As you likely know, I have been hosting the TimingResearch.com weekly webinars lately. Since this will be the last show of the year, the show’s creator, David Kosmider, thought it would be good to do a little retrospect. So this week’s question is: “What are the most important trading-related lessons you have learned in 2014?”
I haven’t fully formulated my answer just yet because the market seemed to behave just about normal. It remained a bad teacher. It suggested that you just buy and hold forever for eternal sunshine. Unfortunately, Beatrice, “That’s now how it works. That’s not how any of this works.” You can’t look at a slice of a market and think that’s how it is and will be.
At a family gathering, a relative showed me his 401k portfolio on his Iphone. At quick glance, it looked like something that would pretty much mimic the Ps—S&P tracking funds, big cap funds, and little bit in small cap funds. He was excited about how well he has done since 2009. I suggested that he enjoy the ride but make sure he had a chair ready for when the music stops. As I have quoted before:
In Investing With The Trend, by Greg Morris, Jud Doherty of Stadion Capital said the following:
“Active management has underperformed since the lows of 2009, but this is to be expected. Anyone who has kept pace with the market the last few years should be questioned, because they likely have not many any moves that would (or will) protect their portfolio when the next inevitable bear market occurs.”
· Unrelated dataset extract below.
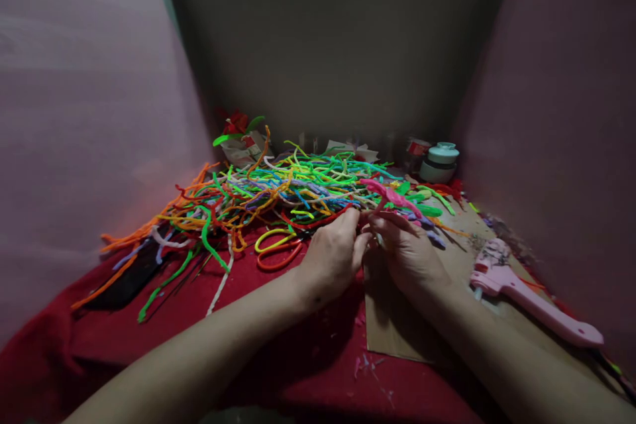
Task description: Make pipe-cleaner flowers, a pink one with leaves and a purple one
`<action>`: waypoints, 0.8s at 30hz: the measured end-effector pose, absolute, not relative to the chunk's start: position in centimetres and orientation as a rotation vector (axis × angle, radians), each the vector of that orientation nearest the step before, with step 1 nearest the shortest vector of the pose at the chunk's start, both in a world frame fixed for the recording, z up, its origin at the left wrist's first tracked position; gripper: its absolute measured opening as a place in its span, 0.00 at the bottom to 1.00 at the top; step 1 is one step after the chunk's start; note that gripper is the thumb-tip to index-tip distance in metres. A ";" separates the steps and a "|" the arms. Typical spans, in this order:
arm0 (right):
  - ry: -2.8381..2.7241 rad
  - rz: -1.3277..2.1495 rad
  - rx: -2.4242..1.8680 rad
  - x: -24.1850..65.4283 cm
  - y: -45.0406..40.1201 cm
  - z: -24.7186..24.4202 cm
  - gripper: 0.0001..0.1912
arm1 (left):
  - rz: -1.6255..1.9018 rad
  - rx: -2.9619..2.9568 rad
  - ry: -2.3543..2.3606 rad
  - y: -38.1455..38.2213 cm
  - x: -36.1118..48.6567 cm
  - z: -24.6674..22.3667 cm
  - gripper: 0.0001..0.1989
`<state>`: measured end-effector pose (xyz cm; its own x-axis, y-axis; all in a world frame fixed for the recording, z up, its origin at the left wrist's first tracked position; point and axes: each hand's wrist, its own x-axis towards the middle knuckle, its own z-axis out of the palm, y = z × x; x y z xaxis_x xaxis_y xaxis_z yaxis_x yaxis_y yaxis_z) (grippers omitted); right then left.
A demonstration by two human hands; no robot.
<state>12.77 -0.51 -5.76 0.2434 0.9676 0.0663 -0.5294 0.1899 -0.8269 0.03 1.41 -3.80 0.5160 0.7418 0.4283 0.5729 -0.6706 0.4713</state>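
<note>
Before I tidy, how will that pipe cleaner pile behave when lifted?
The pipe cleaner pile probably comes up tangled, since its strands cross. It's likely light, the strands being thin. They probably hold bends, as some ends curve upward.

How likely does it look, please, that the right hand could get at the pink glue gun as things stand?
Probably yes: the pink glue gun lies right of the right forearm, its handle uncovered. The right hand would likely have to release the pink fuzzy piece first.

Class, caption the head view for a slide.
Left hand and right hand together at a pink pipe-cleaner piece, before heaped pipe cleaners.
</note>
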 end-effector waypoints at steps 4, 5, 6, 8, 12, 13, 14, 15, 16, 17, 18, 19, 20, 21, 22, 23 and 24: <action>-0.726 1.166 -0.734 12.4 -0.3 -6.4 0.08 | 0.773 2.995 1.137 1.7 -0.2 -4.5 0.13; -0.748 1.164 -0.731 12.3 -0.3 -6.5 0.07 | 0.771 3.044 1.116 1.8 -0.3 -4.6 0.14; -0.776 1.155 -0.734 12.3 -0.3 -6.5 0.07 | 0.797 3.058 1.093 2.0 -0.4 -4.7 0.14; -0.841 1.133 -0.750 12.2 -0.4 -6.4 0.07 | 0.907 3.005 1.041 2.3 -0.6 -4.9 0.13; -0.893 1.160 -0.776 12.0 -0.8 -5.7 0.08 | 1.084 2.639 0.974 2.4 -0.8 -5.0 0.09; -0.881 1.172 -0.779 12.0 -0.8 -5.7 0.08 | 1.099 2.521 0.978 2.4 -0.8 -4.9 0.09; -0.865 1.179 -0.783 12.1 -0.9 -5.6 0.08 | 1.104 2.404 0.984 2.3 -0.7 -4.8 0.09; -0.850 1.180 -0.790 12.1 -0.9 -5.6 0.09 | 1.098 2.295 0.982 2.3 -0.7 -4.7 0.09; -0.843 1.177 -0.803 12.1 -0.9 -5.7 0.09 | 1.088 2.190 0.974 2.3 -0.6 -4.5 0.09; -0.848 1.168 -0.817 12.2 -0.9 -5.7 0.10 | 1.074 2.089 0.956 2.2 -0.6 -4.4 0.09; -0.862 1.157 -0.831 12.2 -0.8 -5.7 0.10 | 1.061 1.994 0.927 2.2 -0.5 -4.2 0.10; -0.883 1.143 -0.842 12.3 -0.8 -5.7 0.10 | 1.046 1.897 0.894 2.1 -0.5 -4.0 0.10; -0.908 1.134 -0.851 12.3 -0.8 -5.7 0.10 | 1.024 1.798 0.865 2.1 -0.4 -3.7 0.09; -0.928 1.132 -0.854 12.4 -0.8 -5.6 0.10 | 0.996 1.699 0.841 2.0 -0.4 -3.5 0.09; -0.934 1.143 -0.850 12.4 -0.8 -5.5 0.09 | 0.964 1.604 0.818 1.9 -0.3 -3.3 0.08; -0.925 1.164 -0.839 12.4 -0.8 -5.4 0.09 | 0.934 1.520 0.795 1.9 -0.3 -3.0 0.08; -0.904 1.191 -0.825 12.4 -0.8 -5.3 0.08 | 0.911 1.450 0.776 1.8 -0.3 -2.8 0.08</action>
<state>12.37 -0.82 -5.30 0.1289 0.9815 0.1413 -0.3999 0.1818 -0.8983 -0.29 1.78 -2.83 0.4716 0.8767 0.0943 -0.0467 -0.0820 0.9955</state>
If I had to do it all over again, I wouldn’t do a thing differently. Yes, what appeared to be rollovers in ’14 did not materialize but so what, sooner or later they will. I hate to be redundant but he who fights and runs away lives to fight another day. That’ll make a lot more since on the next sell signal that pans out.
Now, let’s get to the markets.
The Ps (S&P) drifted higher, tacking on 1/3% in post holiday trading. Nevertheless, this action was enough to keep them at all-time highs.
The Quack (Nasdaq) did a little bit more than drift. It managed to tack on nearly ¾% and this is enough to put it back to 14-year highs.
The Rusty (IWM) had a decent day, gaining well over ½%. This is enough to put it back to all-time highs.
Like the overall market, most sectors remain positive, remaining at or near new highs.
It was good to see Biotech continue to bounce back, gaining back another 2% and change. So far, this suggests that the recent side was only corrective in nature. As usual, honor your stops just in case.
Gold stocks had a decent day, rallying off of major lows. Although they appear to be bottoming, don’t bottom fish here just yet. As a trend follower, you’ll always be a little late to the party but so what. It’s better to wait for confirmation than to try to be a hero.
Energies and Metals & Mining (overall) remain in serious slides. Other than that, again most areas still look pretty good.
So what do we do? Since the methodology requires a pullback, I’m not seeing a lot of new buy side setups. Therefore, manage what you already have. On the short side, don’t fight the tape. Trade only those issues such as the Energies that can trade contra to the overall market.
Best of luck with your trading today!